[Data provided — start]

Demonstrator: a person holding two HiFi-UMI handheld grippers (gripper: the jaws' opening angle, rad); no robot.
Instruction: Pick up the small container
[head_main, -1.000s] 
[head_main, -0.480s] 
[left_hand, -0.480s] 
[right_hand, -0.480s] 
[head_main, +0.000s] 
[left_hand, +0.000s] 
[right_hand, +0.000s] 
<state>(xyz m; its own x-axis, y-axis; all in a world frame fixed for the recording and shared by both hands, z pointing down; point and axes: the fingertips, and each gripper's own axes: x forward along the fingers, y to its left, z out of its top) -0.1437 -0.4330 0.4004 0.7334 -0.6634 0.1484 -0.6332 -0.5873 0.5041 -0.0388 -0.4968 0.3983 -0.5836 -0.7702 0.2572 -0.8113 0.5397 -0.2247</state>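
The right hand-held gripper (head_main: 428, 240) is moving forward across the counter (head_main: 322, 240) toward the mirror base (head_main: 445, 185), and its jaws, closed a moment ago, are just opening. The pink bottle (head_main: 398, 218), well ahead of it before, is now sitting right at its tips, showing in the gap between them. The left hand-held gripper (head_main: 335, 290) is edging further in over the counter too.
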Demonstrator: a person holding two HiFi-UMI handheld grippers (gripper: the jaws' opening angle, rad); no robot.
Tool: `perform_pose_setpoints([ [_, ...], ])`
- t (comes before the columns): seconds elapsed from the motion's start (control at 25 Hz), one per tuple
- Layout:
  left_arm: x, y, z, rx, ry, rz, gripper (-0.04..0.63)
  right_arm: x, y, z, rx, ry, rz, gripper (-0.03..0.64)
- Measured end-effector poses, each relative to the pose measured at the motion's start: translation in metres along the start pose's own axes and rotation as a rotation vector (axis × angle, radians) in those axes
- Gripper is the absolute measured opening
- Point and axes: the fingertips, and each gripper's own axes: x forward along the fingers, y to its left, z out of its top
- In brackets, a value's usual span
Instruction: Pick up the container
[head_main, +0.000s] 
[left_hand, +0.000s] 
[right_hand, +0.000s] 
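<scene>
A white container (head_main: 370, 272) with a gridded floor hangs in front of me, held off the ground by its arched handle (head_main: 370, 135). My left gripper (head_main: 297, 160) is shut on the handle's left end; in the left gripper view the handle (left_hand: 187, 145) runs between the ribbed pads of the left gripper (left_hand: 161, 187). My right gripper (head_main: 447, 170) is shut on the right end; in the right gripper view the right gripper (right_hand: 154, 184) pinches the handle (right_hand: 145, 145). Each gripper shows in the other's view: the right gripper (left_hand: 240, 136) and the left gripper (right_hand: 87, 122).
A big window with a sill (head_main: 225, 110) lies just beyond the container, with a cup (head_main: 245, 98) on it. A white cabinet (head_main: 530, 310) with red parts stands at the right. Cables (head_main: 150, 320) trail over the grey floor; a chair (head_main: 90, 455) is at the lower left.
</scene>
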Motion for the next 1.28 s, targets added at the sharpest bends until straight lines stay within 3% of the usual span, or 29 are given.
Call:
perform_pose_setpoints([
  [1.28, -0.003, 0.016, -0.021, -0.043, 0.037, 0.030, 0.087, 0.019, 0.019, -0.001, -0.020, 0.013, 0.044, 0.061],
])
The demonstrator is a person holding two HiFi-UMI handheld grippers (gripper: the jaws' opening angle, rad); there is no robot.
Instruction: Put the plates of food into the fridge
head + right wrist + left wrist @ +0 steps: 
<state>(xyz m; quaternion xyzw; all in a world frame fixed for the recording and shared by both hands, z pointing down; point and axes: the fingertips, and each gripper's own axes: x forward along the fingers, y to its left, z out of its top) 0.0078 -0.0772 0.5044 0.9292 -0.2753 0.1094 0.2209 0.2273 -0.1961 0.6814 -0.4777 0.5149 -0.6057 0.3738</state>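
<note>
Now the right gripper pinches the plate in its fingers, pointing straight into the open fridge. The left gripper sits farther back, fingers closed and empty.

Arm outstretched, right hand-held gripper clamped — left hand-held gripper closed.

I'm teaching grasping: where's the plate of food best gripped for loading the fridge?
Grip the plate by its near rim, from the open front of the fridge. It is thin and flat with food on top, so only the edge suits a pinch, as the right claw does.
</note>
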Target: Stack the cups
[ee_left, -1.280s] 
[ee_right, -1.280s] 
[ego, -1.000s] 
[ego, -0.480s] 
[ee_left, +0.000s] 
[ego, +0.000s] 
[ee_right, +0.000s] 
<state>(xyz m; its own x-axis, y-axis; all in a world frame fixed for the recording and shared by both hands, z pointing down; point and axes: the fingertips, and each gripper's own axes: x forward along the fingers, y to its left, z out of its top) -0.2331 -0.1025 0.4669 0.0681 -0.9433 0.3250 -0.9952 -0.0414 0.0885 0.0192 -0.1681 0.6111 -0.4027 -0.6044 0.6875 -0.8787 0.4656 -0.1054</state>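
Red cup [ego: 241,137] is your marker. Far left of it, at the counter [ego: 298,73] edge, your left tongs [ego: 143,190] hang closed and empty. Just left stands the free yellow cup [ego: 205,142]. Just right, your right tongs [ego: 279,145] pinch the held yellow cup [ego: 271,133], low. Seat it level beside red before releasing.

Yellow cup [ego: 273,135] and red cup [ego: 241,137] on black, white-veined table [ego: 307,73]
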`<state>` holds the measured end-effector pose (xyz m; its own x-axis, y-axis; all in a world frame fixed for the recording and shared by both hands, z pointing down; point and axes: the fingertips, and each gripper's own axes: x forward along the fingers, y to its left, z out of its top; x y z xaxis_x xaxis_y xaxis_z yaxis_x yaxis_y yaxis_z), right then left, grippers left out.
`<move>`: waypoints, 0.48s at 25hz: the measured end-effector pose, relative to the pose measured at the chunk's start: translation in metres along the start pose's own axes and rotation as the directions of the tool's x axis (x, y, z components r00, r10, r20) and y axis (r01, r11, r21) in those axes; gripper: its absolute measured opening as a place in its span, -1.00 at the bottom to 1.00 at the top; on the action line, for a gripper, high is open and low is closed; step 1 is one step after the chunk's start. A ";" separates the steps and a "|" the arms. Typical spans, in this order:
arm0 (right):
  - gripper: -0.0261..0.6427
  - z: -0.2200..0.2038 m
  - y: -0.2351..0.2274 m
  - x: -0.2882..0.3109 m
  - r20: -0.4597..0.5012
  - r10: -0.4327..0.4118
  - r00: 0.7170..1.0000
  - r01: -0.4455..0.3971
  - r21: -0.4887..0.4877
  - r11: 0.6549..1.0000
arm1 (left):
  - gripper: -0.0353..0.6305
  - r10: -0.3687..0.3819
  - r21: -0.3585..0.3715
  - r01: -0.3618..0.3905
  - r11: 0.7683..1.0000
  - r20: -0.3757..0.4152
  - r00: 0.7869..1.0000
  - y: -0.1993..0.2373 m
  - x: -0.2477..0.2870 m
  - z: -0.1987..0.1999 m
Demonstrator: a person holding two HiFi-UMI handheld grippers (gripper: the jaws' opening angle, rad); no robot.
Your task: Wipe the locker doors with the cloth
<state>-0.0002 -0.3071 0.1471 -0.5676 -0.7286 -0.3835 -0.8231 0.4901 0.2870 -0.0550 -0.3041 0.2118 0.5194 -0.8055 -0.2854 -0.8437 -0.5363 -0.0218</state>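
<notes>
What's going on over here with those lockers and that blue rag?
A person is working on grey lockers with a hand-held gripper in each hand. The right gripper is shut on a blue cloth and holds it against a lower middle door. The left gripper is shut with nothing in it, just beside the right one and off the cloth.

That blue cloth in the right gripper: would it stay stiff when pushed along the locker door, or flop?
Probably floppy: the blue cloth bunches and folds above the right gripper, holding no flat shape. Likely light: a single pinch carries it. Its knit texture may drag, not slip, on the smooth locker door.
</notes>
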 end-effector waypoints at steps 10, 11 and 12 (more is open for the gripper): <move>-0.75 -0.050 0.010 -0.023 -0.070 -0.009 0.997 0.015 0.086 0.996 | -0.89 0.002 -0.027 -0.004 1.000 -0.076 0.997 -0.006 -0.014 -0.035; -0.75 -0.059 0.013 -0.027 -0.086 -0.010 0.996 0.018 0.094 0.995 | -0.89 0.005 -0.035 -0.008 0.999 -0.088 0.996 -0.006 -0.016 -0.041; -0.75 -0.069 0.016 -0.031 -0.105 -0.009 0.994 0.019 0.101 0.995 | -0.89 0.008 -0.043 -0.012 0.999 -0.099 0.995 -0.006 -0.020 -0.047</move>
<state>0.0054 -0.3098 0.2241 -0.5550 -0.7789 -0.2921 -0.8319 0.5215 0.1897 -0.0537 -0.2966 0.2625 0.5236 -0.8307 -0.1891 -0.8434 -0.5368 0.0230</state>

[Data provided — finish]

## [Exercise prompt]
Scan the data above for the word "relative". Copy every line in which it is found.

## [Response]
- Measured end-effector poses, each relative to the pose measured at the motion's start: translation in metres along the start pose's own axes and rotation as a rotation vector (axis × angle, radians) in those axes
`<move>`: waypoints, 0.48s at 25hz: the measured end-effector pose, relative to the pose measured at the chunk's start: translation in metres along the start pose's own axes and rotation as the directions of the tool's x axis (x, y, z components r00, r10, r20) and y axis (r01, r11, r21) in those axes; gripper: its absolute measured opening as a place in its span, -1.00 at the bottom to 1.00 at the top; on the action line, for a gripper, high is open and low is closed; step 1 is one step after the chunk's start. A ";" separates the steps and a "|" the arms. Typical spans, in this order:

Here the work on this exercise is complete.